More than 1.3 million people live in nursing homes nationwide, according to the OIG’s report. These patients are more susceptible to infections, given they’re often elderly or medically fragile and live in close proximity to other residents and staff.

For example, COVID-19 tore through nursing homes during the early days of the pandemic, killing patients at an outsized rate and overwhelming facilities. More than 172,000 residents have died of the coronavirus, and millions have been infected, according to data from the CMS. 

To improve safety and quality in long-term care facilities, the CMS in 2016 implemented new standards that required nursing homes to establish an infection prevention and control program and designate at least one person who would be responsible for that plan.

The program had to include a system for preventing, identifying and controlling infections, an antibiotic stewardship program, and a plan for recording incidents and taking corrective actions. 

The infection preventionist was required to work at least part-time and to complete specialized training in infection prevention and control. 

But some nursing homes failed to fully comply with these rules, according to the OIG report. Six nursing homes in the sample didn’t have a designated infection preventionist for part of the audit period, which ranged from 30 to 311 days for five of those facilities. One nursing home didn’t have a preventionist for any part of the study period. 

Officials at the nursing homes said they failed to comply with the infection staffing rules due to challenges hiring and retaining qualified workers, as well as significant changes in ownership, administrators or infection prevention staff. 

They also reported problems accessing statewide in-person or online training and problems completing the training in a timely manner due to work demands or changing regulatory requirements. 

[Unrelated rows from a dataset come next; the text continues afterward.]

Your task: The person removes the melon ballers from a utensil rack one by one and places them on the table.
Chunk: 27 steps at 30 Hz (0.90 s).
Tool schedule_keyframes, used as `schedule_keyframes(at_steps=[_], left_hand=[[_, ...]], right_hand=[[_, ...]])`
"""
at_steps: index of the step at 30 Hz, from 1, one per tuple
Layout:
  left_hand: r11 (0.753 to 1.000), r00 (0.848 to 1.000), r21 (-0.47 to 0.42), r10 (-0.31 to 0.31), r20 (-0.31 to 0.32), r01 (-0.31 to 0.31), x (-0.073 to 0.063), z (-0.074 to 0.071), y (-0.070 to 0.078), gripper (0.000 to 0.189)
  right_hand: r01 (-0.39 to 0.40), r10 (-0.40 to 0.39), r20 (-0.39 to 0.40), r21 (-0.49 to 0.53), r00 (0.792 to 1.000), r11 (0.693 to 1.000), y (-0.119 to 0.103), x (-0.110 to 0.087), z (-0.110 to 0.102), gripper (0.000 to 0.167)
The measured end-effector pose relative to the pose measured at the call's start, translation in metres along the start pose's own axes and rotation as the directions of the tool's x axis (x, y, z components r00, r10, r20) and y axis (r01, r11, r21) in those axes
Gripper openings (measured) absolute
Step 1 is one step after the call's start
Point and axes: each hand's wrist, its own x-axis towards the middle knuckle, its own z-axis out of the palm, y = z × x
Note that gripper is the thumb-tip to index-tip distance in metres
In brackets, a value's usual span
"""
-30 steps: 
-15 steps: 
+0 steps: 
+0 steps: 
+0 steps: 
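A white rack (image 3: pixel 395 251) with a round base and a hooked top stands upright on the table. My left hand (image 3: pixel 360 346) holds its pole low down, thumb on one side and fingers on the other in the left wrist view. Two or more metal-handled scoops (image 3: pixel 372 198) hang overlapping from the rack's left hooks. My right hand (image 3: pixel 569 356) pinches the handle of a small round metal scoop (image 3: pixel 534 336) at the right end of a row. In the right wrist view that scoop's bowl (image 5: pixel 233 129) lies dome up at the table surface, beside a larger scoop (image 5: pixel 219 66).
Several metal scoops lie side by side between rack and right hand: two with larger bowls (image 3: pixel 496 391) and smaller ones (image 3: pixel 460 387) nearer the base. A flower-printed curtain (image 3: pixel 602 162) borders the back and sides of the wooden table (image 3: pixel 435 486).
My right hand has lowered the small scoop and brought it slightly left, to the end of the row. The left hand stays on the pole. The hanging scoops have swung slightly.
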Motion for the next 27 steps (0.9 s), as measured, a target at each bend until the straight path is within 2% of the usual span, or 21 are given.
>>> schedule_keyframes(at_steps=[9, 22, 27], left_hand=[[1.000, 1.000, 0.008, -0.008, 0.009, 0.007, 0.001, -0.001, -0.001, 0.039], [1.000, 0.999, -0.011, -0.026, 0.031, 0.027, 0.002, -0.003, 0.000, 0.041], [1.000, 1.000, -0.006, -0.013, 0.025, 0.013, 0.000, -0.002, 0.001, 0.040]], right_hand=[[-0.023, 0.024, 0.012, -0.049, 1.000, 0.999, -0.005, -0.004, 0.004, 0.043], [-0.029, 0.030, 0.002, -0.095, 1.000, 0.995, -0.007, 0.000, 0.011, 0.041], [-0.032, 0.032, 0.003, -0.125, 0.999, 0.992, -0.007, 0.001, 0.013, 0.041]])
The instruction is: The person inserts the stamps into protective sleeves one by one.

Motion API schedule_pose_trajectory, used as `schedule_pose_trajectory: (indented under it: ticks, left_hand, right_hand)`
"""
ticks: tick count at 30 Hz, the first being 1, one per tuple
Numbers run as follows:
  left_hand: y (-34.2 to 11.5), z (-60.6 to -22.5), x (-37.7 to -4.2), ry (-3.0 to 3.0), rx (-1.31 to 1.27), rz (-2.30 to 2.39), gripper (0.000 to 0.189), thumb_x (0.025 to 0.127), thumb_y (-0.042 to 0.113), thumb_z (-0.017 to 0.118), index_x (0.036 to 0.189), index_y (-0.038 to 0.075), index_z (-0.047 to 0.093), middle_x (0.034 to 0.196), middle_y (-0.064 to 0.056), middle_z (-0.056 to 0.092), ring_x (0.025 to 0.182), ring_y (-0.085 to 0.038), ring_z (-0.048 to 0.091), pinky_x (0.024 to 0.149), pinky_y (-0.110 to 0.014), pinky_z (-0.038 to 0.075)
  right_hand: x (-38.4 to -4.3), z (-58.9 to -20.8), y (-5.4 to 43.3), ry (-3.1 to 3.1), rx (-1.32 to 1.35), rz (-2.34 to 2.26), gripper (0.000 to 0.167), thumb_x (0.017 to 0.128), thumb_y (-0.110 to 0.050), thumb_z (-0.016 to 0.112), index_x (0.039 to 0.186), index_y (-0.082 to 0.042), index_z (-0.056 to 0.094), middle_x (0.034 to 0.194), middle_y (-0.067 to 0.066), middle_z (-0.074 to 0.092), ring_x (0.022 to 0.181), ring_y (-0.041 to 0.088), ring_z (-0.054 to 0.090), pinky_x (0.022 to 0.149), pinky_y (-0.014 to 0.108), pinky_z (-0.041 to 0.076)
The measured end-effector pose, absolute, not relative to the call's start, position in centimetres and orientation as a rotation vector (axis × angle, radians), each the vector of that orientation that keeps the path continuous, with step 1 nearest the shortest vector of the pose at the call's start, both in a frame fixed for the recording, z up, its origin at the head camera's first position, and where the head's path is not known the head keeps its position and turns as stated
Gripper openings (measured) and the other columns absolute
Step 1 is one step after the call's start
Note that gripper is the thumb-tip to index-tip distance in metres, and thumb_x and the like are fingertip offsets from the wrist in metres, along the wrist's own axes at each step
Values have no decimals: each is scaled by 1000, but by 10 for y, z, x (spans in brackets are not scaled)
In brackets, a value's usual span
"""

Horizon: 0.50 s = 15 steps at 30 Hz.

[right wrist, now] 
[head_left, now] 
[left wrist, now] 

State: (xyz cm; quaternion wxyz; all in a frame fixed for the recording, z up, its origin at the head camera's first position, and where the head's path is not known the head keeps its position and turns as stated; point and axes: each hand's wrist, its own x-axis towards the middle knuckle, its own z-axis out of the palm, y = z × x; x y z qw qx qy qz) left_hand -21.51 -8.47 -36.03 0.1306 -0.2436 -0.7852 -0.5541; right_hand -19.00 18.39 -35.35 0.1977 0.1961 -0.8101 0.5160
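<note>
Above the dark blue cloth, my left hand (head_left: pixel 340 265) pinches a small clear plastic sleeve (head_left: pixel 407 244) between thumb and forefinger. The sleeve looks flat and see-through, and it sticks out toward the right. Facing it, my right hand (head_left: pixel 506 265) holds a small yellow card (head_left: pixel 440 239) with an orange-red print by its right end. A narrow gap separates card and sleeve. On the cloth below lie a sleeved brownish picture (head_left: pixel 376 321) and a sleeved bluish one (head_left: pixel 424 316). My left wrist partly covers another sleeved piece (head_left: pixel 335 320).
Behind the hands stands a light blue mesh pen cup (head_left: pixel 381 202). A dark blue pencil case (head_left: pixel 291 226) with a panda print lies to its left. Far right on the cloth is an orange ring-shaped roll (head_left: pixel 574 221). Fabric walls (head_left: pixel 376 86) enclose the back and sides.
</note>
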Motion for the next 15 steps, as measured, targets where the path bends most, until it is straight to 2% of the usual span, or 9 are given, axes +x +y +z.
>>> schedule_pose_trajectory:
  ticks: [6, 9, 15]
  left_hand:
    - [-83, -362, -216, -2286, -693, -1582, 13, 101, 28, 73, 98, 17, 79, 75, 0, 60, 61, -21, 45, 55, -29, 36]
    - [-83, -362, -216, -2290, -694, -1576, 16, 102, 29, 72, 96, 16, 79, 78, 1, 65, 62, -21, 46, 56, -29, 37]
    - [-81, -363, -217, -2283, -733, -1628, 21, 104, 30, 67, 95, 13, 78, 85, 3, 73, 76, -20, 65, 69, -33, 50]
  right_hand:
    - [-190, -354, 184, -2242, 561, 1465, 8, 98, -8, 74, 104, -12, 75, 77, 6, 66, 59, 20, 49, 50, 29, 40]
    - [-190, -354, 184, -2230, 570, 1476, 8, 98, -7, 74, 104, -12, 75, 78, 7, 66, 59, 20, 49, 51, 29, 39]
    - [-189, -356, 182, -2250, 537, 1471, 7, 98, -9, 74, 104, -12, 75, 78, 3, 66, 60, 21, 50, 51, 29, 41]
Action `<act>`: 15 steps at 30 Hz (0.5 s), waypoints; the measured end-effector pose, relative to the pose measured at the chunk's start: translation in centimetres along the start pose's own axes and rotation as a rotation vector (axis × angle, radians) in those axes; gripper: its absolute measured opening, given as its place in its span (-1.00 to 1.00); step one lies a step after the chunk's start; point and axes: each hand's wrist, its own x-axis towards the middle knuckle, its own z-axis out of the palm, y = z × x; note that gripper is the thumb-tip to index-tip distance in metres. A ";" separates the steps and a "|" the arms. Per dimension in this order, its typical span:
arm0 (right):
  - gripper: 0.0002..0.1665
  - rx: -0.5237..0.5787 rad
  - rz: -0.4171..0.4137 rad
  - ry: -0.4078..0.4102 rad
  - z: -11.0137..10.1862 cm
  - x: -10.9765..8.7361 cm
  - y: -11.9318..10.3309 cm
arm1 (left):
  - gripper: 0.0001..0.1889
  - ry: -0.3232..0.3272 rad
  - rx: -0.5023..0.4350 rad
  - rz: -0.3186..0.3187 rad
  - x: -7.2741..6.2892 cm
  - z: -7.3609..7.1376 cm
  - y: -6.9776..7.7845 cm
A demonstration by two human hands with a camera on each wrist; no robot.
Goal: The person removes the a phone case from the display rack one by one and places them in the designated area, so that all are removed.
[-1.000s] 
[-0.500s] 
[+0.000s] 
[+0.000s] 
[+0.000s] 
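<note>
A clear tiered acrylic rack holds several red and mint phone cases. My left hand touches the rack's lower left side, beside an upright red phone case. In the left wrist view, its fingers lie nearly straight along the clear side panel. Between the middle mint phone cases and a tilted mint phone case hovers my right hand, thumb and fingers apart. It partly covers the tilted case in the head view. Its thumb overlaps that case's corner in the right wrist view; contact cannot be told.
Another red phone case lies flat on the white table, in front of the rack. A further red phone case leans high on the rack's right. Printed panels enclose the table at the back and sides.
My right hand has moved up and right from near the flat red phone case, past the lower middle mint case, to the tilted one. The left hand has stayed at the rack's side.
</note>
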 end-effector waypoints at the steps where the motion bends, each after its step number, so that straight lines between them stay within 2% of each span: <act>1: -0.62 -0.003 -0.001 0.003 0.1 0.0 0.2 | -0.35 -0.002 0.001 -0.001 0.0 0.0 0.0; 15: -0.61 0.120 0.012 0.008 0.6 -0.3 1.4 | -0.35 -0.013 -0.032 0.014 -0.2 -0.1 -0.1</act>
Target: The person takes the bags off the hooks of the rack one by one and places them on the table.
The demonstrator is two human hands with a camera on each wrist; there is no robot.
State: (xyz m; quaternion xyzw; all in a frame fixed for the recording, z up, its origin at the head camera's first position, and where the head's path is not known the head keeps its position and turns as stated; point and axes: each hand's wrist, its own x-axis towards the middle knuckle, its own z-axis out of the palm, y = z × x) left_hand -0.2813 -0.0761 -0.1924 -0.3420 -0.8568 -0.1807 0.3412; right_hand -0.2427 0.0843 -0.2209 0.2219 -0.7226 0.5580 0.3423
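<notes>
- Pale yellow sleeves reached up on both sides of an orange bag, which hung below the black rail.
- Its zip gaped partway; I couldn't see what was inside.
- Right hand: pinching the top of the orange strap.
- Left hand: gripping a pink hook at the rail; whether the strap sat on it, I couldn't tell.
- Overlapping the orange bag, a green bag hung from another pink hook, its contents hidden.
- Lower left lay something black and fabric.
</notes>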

Staffing has become a significant challenge for nursing homes. Before the pandemic in 2018, 23% of nursing homes used temporary agency staff, accounting for about 3% of all direct care nursing hours. But in 2022, nearly half of nursing homes used agency workers, making up 11% of all direct care nursing hours, according to a study published earlier this year in Health Affairs. 

The Biden administration published a regulation this spring that would require facilities to provide 3.48 hours of care per resident per day — with at least 0.55 hours coming from registered nurses — in a bid to improve health outcomes for residents and decrease staff turnover.

But facilities argued implementing the rule would be impossible given nursing shortages. This month, Texas sued the Biden administration over the regulation, arguing high costs from putting the rule in place would force nursing homes to shut down across the state.